Using service registry or key value store to store service state
We'll continue using Docker Flow Proxy as a playground to explore some of the mechanisms and decisions we might make when dealing with stateful services. Please note that, in this chapter, we are concentrating on services with a relatively small state. We'll explore other use cases in the chapters that follow.
Imagine that the proxy does not use Consul to store data and that we do not use volumes. What would happen if we were to scale it up? The new instances would be out of sync. Their state would be the same as the initial state of the first instance we created. In other words, there would be no state, even though the instances that are already running changed over time and generated data.
That is where Consul comes into play. Every time an instance of the proxy receives a request that results in the change of its state, it propagates that change to other instances, as well as to Consul. On the other hand, the first action the proxy performs when initialized is to consult Consul, and create the configuration from its data.
We can observe the state stored in Consul by sending a request for all the data with keys starting with docker-flow:
curl "http://$(docker-machine ip swarm-1):8500/v1/kv/\
docker-flow?recurse"
A part of the output is as follows:
[
...
{
"LockIndex": 0,
"Key": "docker-flow/go-demo/path",
"Flags": 0,
"Value": "L2RlbW8=",
"CreateIndex": 233,
"ModifyIndex": 245
},
...
{
"LockIndex": 0,
"Key": "docker-flow/go-demo/port",
"Flags": 0,
"Value": "ODA4MA==",
"CreateIndex": 231,
"ModifyIndex": 243
},
...
]
The preceding example shows that the path and the port we specified when we reconfigured the proxy for the go-demo service, is stored in Consul. If we instruct Swarm manager to scale the proxy service, new instances will be created. Those instances will query Consul and use the information to generate their configurations.
Let's give it a try:
docker service scale proxy=6
We increased the number of instances from three to six.
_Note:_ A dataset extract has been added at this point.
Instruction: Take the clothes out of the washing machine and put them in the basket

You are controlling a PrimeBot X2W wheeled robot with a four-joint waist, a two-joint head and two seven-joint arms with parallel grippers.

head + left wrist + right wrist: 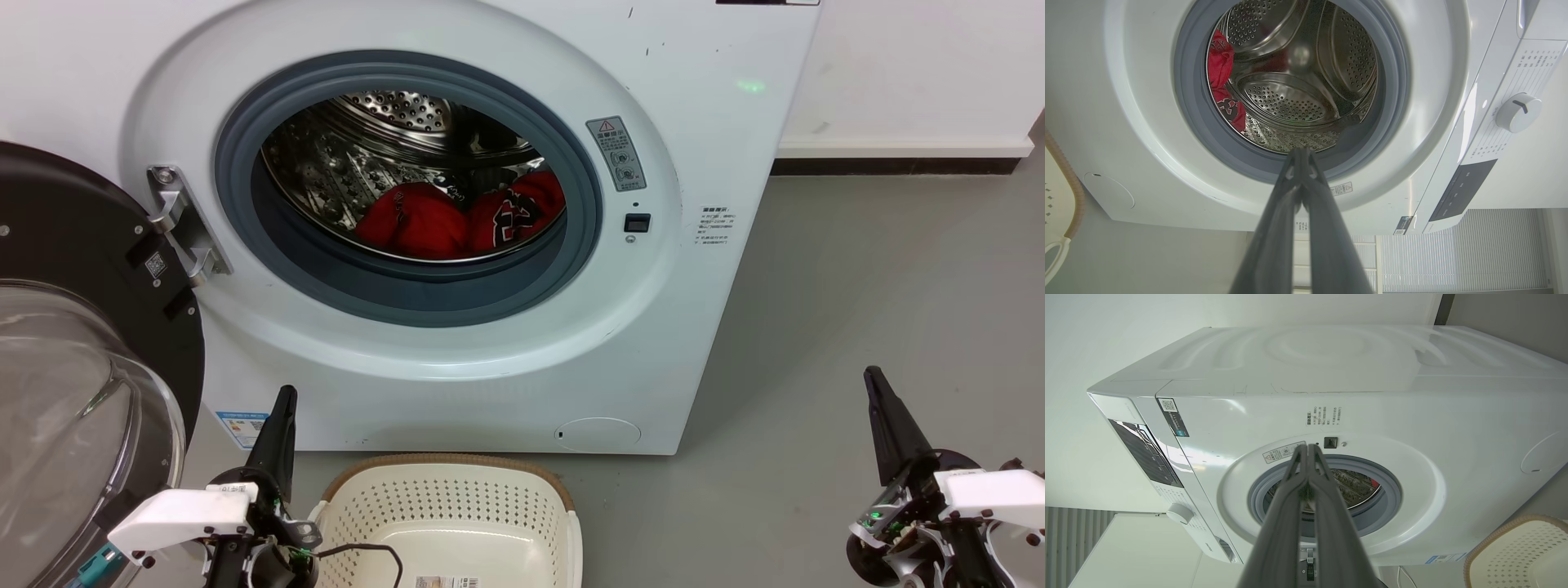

Let's take a sneak peek into the instance number six:
NODE=$(docker service ps proxy | grep "proxy.6" | awk '{print $4}')
eval $(docker-machine env $NODE)
ID=$(docker ps | grep "proxy.6" | awk '{print $1}')
docker exec -it $ID cat /cfg/haproxy.cfg
A part of the output of the exec command is as follows:
frontend services
bind *:80
bind *:443
mode http
backend go-demo-be8080
mode http
server go-demo :8080
As you can see, the new instance recuperated all the information from Consul. As a result, its state became the same as the state of any other proxy instance running inside the cluster.
If we destroy an instance, the result will, again, be the same. Swarm will detect that an instance crashed and schedule a new one. The new instance will repeat the same process of querying Consul and create the same state as the other instances:
docker rm -f $(docker ps \
| grep proxy.6 \
| awk '{print $1}')
We should wait for a few moments until Swarm detects the failure and creates a new instance.
Once it's running, we can take a look at the configuration of the new instance. It will be the same as before:
NODE=$(docker service ps \
-f desired-state=running proxy \
| grep "proxy.6" \
| awk '{print $4}')
eval $(docker-machine env $NODE)
ID=$(docker ps | grep "proxy.6" | awk '{print $1}')
docker exec -it $ID cat /cfg/haproxy.cfg
The explanation of Docker Flow Proxy inner workings is mostly for educational purposes. I wanted to show you one of the possible solutions when dealing with stateful services. The methods we discussed are applicable only when the state is relatively small. When it is bigger, as is the case with databases, we should employ different mechanisms to accomplish the same goals.
If we go one level higher, the primary requirements, or prerequisites, when running stateful services inside a cluster are as follows:
- Ability to synchronize the state across all instances of the service.
- Ability to recuperate the state during initialization.
If we manage to fulfill those two requirements, we are on the right path towards solving one of the major bottlenecks when operating stateful services inside the cluster.